Noyce and colleagues previously assessed the impact of survival bias on estimates of the causal effect of BMI on Parkinson’s disease [116]. They performed simulations to estimate the likely effect that their MR analysis would show if survival bias was present, when assuming that BMI was not truly related to Parkinson’s disease. The objective was to see if the likely magnitude of the survival bias was large enough to explain the MR results estimated from the real data. They demonstrated that the seemingly protective effect of higher BMI on Parkinson’s disease risk was likely due to survival bias related to increased frailty in people with lower BMI, rather than being the true causal driver. Since effects from survival bias are likely to be especially important for causal analysis of risk factors in dementia research it is crucial that we start to consistently test for this and other common forms of bias in future studies to minimize the impact of spurious findings within our field.

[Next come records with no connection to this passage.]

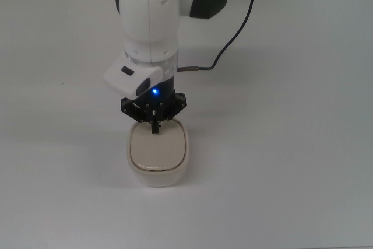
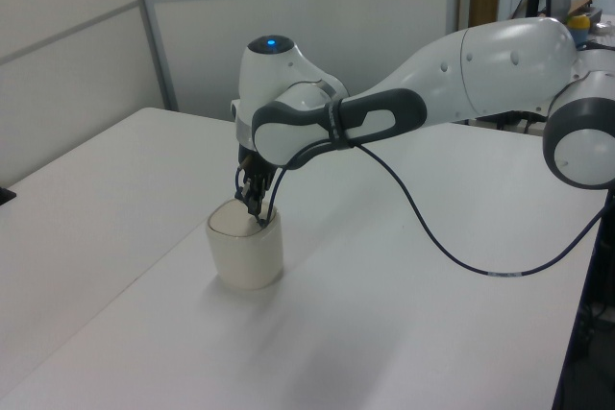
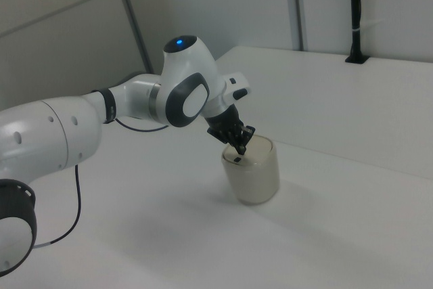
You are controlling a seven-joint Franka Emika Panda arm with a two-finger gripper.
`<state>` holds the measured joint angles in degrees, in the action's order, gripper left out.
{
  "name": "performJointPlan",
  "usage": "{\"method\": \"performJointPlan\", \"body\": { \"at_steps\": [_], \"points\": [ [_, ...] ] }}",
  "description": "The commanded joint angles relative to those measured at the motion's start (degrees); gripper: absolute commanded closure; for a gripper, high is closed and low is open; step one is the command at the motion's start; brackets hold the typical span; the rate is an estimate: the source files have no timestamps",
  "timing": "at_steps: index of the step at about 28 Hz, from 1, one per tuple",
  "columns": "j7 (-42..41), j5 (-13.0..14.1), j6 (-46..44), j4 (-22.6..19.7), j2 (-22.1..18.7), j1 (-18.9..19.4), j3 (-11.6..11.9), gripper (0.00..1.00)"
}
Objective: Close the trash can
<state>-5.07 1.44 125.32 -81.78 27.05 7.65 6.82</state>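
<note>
Lid (image 1: 158, 147) looks flat and seated on the trash can (image 2: 246, 254), so I'd say the risk is overdoing it: more downward push through that off-centre contact could tip or skid the can across the table (image 1: 291, 144). Pincer (image 1: 154, 127) is clenched with nothing in it; the can stands directly below, lid edge touching the tips.

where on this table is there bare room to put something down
Bare white table runs on both sides of the trash can and along the top view's bottom edge. The crowded patch is over the can's far rim, where the tool and arm hang, with the black cable trailing beside it.
</note>
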Motion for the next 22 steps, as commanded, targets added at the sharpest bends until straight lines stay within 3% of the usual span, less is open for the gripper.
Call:
{"method": "performJointPlan", "body": {
  "at_steps": [1,4,5,11,22],
  "points": [
    [3.92,1.99,-2.18,-1.19,-3.84,-0.18,0.38,0.46],
    [6.73,1.46,-4.29,-1.10,-4.99,-0.18,0.56,0.15],
    [7.79,1.03,-5.86,-1.18,-6.12,-0.18,0.74,0.00],
    [7.97,-1.70,-17.02,-0.22,-10.26,-0.26,1.97,0.00],
    [7.18,-2.23,-33.20,0.57,-15.18,-0.88,4.78,0.00]
  ]
}}
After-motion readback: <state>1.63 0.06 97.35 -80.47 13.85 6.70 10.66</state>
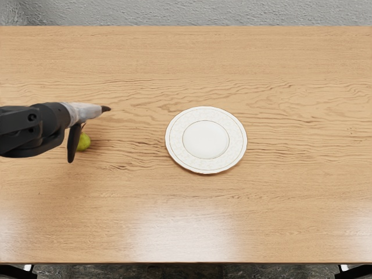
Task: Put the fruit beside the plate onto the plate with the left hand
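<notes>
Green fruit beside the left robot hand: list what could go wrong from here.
1. The left robot hand is open, with the small round green fruit partly hidden behind its thumb; a nudge could roll it away.
2. The plate lies well to the right; a weak grip might drop the fruit on the way.

wood-grain counter (186, 221) with a soft sheen near its front edge; glossy white ceramic-looking plate (175, 139); smooth yellow-green fruit (85, 141); matt dark-and-grey left hand (80, 116).
</notes>
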`<state>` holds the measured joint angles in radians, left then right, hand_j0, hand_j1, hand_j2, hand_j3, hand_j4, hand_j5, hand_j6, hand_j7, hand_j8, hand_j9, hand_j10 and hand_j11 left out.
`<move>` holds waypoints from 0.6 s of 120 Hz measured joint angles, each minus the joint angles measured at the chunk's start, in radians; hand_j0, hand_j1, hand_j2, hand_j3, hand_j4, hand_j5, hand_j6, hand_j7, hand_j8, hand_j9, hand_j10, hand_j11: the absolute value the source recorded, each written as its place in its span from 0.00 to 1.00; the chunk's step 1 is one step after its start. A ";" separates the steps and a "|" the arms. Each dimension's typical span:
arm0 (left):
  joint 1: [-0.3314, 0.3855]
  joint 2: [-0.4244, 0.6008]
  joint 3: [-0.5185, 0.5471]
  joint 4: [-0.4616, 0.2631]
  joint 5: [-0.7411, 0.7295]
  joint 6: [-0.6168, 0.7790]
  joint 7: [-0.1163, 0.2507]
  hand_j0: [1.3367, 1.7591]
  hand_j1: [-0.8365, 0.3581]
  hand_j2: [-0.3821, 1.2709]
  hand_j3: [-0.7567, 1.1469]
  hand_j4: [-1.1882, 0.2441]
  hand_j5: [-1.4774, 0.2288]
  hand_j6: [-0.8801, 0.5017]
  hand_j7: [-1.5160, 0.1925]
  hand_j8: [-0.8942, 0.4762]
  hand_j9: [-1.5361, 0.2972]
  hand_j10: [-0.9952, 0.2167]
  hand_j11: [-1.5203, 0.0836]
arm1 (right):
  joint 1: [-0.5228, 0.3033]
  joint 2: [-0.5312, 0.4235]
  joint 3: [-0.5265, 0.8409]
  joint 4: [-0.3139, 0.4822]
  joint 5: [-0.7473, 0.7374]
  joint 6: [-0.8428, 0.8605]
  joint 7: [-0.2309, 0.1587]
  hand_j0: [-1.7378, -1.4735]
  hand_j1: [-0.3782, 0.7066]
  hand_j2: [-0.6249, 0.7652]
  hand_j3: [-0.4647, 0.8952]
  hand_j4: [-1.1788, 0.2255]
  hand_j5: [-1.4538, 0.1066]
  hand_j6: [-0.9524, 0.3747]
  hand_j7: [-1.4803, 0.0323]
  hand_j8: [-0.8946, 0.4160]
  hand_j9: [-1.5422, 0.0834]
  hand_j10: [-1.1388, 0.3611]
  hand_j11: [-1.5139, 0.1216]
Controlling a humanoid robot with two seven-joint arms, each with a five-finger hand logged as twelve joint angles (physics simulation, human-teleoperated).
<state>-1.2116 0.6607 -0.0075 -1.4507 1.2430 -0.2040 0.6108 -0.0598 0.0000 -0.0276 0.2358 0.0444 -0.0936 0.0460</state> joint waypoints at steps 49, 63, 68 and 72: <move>0.033 0.001 0.001 0.026 0.026 0.022 0.000 0.76 0.89 0.25 0.40 0.75 0.78 0.56 0.81 0.57 0.76 0.73 0.86 | 0.000 0.000 0.000 0.000 0.000 0.000 0.000 0.30 0.05 0.45 0.34 0.82 0.91 0.70 0.96 0.66 0.93 0.74 0.91; 0.050 0.000 0.001 0.029 0.055 0.026 0.000 0.76 0.83 0.25 0.40 0.71 0.74 0.52 0.76 0.53 0.72 0.68 0.82 | 0.001 0.000 0.000 0.000 0.000 0.000 0.000 0.30 0.05 0.45 0.34 0.82 0.91 0.70 0.96 0.66 0.93 0.74 0.91; 0.053 0.000 0.001 0.029 0.064 0.028 0.000 0.76 0.82 0.25 0.40 0.70 0.73 0.51 0.75 0.52 0.71 0.67 0.81 | 0.001 0.000 0.000 0.000 0.000 0.000 0.000 0.30 0.05 0.45 0.34 0.82 0.91 0.70 0.96 0.66 0.93 0.74 0.91; 0.053 0.000 0.001 0.030 0.069 0.034 0.000 0.76 0.81 0.26 0.40 0.70 0.73 0.50 0.75 0.51 0.71 0.67 0.80 | 0.001 0.000 0.000 0.000 0.000 0.000 0.000 0.30 0.05 0.45 0.34 0.82 0.91 0.70 0.96 0.66 0.93 0.74 0.91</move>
<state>-1.1581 0.6611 -0.0060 -1.4211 1.3119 -0.1697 0.6109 -0.0590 0.0000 -0.0276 0.2360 0.0444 -0.0936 0.0460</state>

2.5. Which biological processes are altered by genetic risk for dementia-related diseases?
2.5.1. State of the science
Highly penetrant variants in APP, PSEN1 or PSEN2 have pointed to a central role of amyloid-β in early-onset AD [133]. Separately, GWAS for late-onset AD identified several biological processes enriched for genes associated with disease risk, including amyloid-β processing, lipid metabolism, and immune responses [134][135]. Although most AD GWAS associations are non-coding, rare coding variants have implicated key microglial genes such as TREM2 and PLCG2 [135][136]. Follow-up experiments in cellular and animal models confirmed the effects of these genes on microglial activation and lipid processing [137][138]. Epigenomic maps from purified cell populations [139] or single cells [140] have localized non-coding AD risk variants to microglia-specific enhancers, regulating genes including BIN1 and RIN3. An alternative way of linking risk variants to genes is to identify quantitative trait loci (QTLs) that influence gene expression, followed by a test for statistical colocalization with nearby GWAS loci. A variation on the previously discussed topic of MR called SMR is often used to establish causal inferences for the function of these QTLs in the context of disease risk on a per gene level. Recent studies in purified microglia from living [141] or post-mortem [142][143] donors have nominated some AD and Parkinson’s disease risk genes, but so far they are underpowered relative to bulk brain datasets. Thus, while genetic studies of AD indicate a clear role of microglia [144][135][136][141][145], the roles of specific cell types are still being discovered in other neurodegenerative conditions, such as Parkinson’s disease [139][146] and amyotrophic lateral sclerosis [147].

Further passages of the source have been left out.